Transcribe every record in full, keeping it exactly the same.

[[ Exercise input, beginning ]]

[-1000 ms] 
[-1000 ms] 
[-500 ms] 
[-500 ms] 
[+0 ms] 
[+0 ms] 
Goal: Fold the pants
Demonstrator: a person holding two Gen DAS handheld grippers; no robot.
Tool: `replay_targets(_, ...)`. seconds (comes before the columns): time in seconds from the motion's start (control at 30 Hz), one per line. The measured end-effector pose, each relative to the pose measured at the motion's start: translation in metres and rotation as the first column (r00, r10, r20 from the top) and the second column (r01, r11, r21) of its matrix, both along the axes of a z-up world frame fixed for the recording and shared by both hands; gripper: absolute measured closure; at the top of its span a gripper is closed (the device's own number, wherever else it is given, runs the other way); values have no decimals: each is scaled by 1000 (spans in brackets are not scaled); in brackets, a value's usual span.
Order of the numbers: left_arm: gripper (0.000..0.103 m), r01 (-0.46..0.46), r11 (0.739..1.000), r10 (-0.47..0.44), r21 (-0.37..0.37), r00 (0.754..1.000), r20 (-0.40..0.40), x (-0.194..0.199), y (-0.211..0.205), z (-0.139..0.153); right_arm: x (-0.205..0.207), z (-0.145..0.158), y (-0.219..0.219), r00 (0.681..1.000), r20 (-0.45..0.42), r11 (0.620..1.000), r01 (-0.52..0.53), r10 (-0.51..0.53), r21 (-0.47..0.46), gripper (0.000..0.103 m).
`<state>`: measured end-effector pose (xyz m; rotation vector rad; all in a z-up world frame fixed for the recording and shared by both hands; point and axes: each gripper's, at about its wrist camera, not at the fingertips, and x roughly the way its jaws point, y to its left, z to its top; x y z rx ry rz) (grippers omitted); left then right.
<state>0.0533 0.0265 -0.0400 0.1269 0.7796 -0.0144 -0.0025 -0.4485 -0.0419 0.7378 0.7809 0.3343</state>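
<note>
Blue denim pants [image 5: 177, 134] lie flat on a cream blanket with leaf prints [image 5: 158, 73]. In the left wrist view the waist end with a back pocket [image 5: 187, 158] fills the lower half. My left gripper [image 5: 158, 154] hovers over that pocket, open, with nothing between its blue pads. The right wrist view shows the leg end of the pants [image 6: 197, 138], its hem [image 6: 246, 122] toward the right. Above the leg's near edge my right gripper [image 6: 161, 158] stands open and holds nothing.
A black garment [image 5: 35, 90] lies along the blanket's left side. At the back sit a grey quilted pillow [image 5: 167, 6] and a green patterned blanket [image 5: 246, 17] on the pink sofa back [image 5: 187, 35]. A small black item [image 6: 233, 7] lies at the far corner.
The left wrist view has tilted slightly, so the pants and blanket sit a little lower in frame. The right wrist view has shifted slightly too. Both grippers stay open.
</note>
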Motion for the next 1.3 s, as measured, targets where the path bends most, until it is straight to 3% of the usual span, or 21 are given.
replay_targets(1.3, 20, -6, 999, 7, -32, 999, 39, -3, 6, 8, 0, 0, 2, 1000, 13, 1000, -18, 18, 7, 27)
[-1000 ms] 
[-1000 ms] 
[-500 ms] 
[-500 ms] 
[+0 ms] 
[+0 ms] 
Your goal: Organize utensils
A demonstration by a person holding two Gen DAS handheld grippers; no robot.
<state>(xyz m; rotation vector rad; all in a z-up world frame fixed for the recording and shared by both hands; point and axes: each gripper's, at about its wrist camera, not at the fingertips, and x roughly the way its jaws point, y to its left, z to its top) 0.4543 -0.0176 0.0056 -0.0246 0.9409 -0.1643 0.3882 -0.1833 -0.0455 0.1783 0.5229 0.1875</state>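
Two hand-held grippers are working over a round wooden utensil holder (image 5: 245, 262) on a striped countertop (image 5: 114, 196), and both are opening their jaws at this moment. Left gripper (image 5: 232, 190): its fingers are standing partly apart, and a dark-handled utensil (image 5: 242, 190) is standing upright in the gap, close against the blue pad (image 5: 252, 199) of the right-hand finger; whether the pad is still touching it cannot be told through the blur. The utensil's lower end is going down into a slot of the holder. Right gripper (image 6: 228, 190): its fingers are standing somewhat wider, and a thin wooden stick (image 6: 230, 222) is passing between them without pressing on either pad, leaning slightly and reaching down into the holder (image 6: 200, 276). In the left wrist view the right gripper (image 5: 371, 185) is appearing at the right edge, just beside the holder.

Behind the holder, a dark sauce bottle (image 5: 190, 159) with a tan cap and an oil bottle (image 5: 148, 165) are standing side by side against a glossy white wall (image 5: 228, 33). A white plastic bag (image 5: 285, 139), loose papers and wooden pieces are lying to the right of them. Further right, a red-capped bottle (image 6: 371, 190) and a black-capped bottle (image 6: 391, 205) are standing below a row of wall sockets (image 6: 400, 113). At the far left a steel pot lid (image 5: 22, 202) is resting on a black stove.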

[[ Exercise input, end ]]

Written response =>
[-1000 ms] 
[-1000 ms] 
[-500 ms] 
[-500 ms] 
[+0 ms] 
[+0 ms] 
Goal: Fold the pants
Demonstrator: a person holding two Gen DAS handheld grippers; no robot.
Tool: `replay_targets(_, ...)`. seconds (comes before the columns): time in seconds from the motion's start (control at 30 Hz), one per line. The measured end-effector pose, each relative to the pose measured at the motion's start: translation in metres and rotation as the first column (r00, r10, r20 from the top) and the second column (r01, r11, r21) of its matrix, both along the axes of a z-up world frame fixed for the recording and shared by both hands; gripper: absolute measured closure; at the top of its span a gripper is closed (the device's own number, wherever else it is given, runs the other way); values have no decimals: each is scaled by 1000 (spans in brackets are not scaled); in brackets, a value's usual span.
Order of the numbers: left_arm: gripper (0.000..0.103 m), r01 (-0.46..0.46), r11 (0.739..1.000), r10 (-0.47..0.44), r21 (-0.37..0.37), r00 (0.754..1.000), r20 (-0.40..0.40), x (-0.194..0.199), y (-0.211..0.205), z (-0.139..0.153); right_arm: x (-0.205..0.207), z (-0.145..0.158), y (-0.219..0.219), r00 (0.681..1.000), r20 (-0.45..0.42), r11 (0.620..1.000), r01 (-0.52..0.53), r10 (-0.51..0.53), r21 (-0.47..0.46), gripper (0.000..0.103 m).
`<state>`: measured end-effector pose (xyz m; rotation vector rad; all in a z-up world frame fixed for the recording and shared by both hands; point and axes: each gripper's, at about its wrist camera, not at the fingertips, and x roughly the way its jaws point, y to its left, z to its top; x y z rx ry rz) (grippers omitted); left then right.
<state>0.0533 0.0265 -0.0400 0.1269 0.7796 -0.0144 -0.0025 -0.4485 -0.0419 0.7378 0.7809 0.3343</state>
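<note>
Blue denim pants [image 5: 177, 134] lie flat on a cream blanket with leaf prints [image 5: 158, 73]. In the left wrist view the waist end with a back pocket [image 5: 187, 158] fills the lower half. My left gripper [image 5: 158, 154] hovers over that pocket, open, with nothing between its blue pads. The right wrist view shows the leg end of the pants [image 6: 197, 138], its hem [image 6: 246, 122] toward the right. Above the leg's near edge my right gripper [image 6: 161, 158] stands open and holds nothing.
A black garment [image 5: 35, 90] lies along the blanket's left side. At the back sit a grey quilted pillow [image 5: 167, 6] and a green patterned blanket [image 5: 246, 17] on the pink sofa back [image 5: 187, 35]. A small black item [image 6: 233, 7] lies at the far corner.
The left wrist view has tilted slightly, so the pants and blanket sit a little lower in frame. The right wrist view has shifted slightly too. Both grippers stay open.
</note>
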Motion for the next 1.3 s, as measured, targets where the path bends most, until it is straight to 3% of the usual span, or 21 are given.
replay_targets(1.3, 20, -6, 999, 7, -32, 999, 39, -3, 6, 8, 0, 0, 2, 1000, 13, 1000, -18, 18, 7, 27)
[-1000 ms] 
[-1000 ms] 
[-500 ms] 
[-500 ms] 
[+0 ms] 
[+0 ms] 
Your goal: Organize utensils
A demonstration by a person holding two Gen DAS handheld grippers; no robot.
<state>(xyz m; rotation vector rad; all in a z-up world frame fixed for the recording and shared by both hands; point and axes: each gripper's, at about its wrist camera, not at the fingertips, and x roughly the way its jaws point, y to its left, z to its top) 0.4543 -0.0176 0.0056 -0.0246 0.9409 -0.1643 0.3882 -0.1833 -0.0455 0.1783 0.5229 0.1875</state>
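Two hand-held grippers are working over a round wooden utensil holder (image 5: 245, 262) on a striped countertop (image 5: 114, 196), and both are opening their jaws at this moment. Left gripper (image 5: 232, 190): its fingers are standing partly apart, and a dark-handled utensil (image 5: 242, 190) is standing upright in the gap, close against the blue pad (image 5: 252, 199) of the right-hand finger; whether the pad is still touching it cannot be told through the blur. The utensil's lower end is going down into a slot of the holder. Right gripper (image 6: 228, 190): its fingers are standing somewhat wider, and a thin wooden stick (image 6: 230, 222) is passing between them without pressing on either pad, leaning slightly and reaching down into the holder (image 6: 200, 276). In the left wrist view the right gripper (image 5: 371, 185) is appearing at the right edge, just beside the holder.

Behind the holder, a dark sauce bottle (image 5: 190, 159) with a tan cap and an oil bottle (image 5: 148, 165) are standing side by side against a glossy white wall (image 5: 228, 33). A white plastic bag (image 5: 285, 139), loose papers and wooden pieces are lying to the right of them. Further right, a red-capped bottle (image 6: 371, 190) and a black-capped bottle (image 6: 391, 205) are standing below a row of wall sockets (image 6: 400, 113). At the far left a steel pot lid (image 5: 22, 202) is resting on a black stove.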

This output is now finished.